La Nin portait sur la tête un fichu serré derrière la nuque comme les pirates, et moi j’étais ravi de l’accompagner sur la colline où elle avait une cabane pour le pâturage d’été, dans laquelle elle gardait au frais le beurre et autres produits laitiers, et je devisais avec elle au long du chemin sur les oiseaux et les croyances populaires dont elle était experte. C’est ainsi que j’appris que selon nos ancêtres, le chant du hibou est de mauvais augure et que le cri de la chouette annonce, la nuit, la lamentation d’une âme abandonnant cette vallée de larmes. Je pensais : « Elle veut me donner la frousse ». Et elle y arrivait, évidemment. Et mes nuits se faisaient plus ténébreuses encore, lorsque tapi au fond des draps, je croyais entendre les sinistres bruits de la forêt.
Cette femme étrange, qui maniait une canne à la main droite, et qui selon certain, hurlait les nuits de pleine lune et maudissait son prochain, faisait peur à beaucoup de monde. Comme je l’ai dit, son visage était peu féminin. Elle portait des pantalons sous la robe, et ce fichu sur la tête, qui, si elle l’avait porté comme les vieilles du village, aurait encore plus effrayé parce qu’il aurait reflété la parfaite caricature des sorcières de contes pour enfant. Elle était cependant affable avec moi et je la saluais quand je passais devant chez elle. J’essayais seulement d’éviter ses baisers parce que j’avais en horreur la barbe hirsute et mal rasée de son menton.
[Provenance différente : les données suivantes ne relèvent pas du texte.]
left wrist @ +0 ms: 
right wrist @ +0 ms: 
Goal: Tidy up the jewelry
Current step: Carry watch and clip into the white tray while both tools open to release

Assise sur un banc, la Nin se mettait parfois à battre la crème avec un vieil ustensile de bois. Une espèce de batte dont le disque perforé à l’extrémité était pris dans un cylindre de douves vertical opportunément bloqué entre ses jambes. Une demie heure plus tard, grâce au mouvement rythmé du manche entre ses mains, la crème devenait une masse compacte qui, pressée dans des moules également en bois, se changeait en petites briques de beurre. Une fois enveloppées dans un papier de parchemin, celles-ci étaient prêtes à la vente.
Il me paraissait surprenant que de toutes les maisons anciennes du village, la sienne fut la seule dont la fumée du fourneau s’échappait librement par les pierres plates du toit sans passer par un conduit spécifique et que, même ainsi, elle noircissait pas autant les murs de sa maison que ceux des cuisines moins rustiques qui possédaient une cheminée. Il m’est arrivé de la questionner à ce sujet et elle me répondit de manière laconique que le secret était « de savoir renvoyer la fumée ». Sa réponse est restée gravée pour toujours dans ma mémoire. Car, en fin de compte, dans la vie, en ce qui concerne les événements ou les personnes, le secret réside également dans la manière de « savoir renvoyer la fumée ».
En attendant, je continuais à déranger les miens avec mes doutes sur le sexe de la Nin, les assurant que, dans sa maison, elle cachait quelqu’un. « Ou elle parle toute seule, ou elle cache un homme là-dedans » affirmais-je avec beaucoup de sérieux. « Elle l’appelle Negrín » insistais-je. En fait, non sans malice, j’étais convaincu qu’il s’agissait d’Artemio, un voisin du coin qui maraudait effrontément déguisé en femme. « Artemio est fou » disait les gens avec bienveillance, l’absolvant ainsi de pires considérations. « Et toi, morveux, arrête de nager en eau trouble, ne mets pas ton nez où il ne faut pas », me sermonnait mon père.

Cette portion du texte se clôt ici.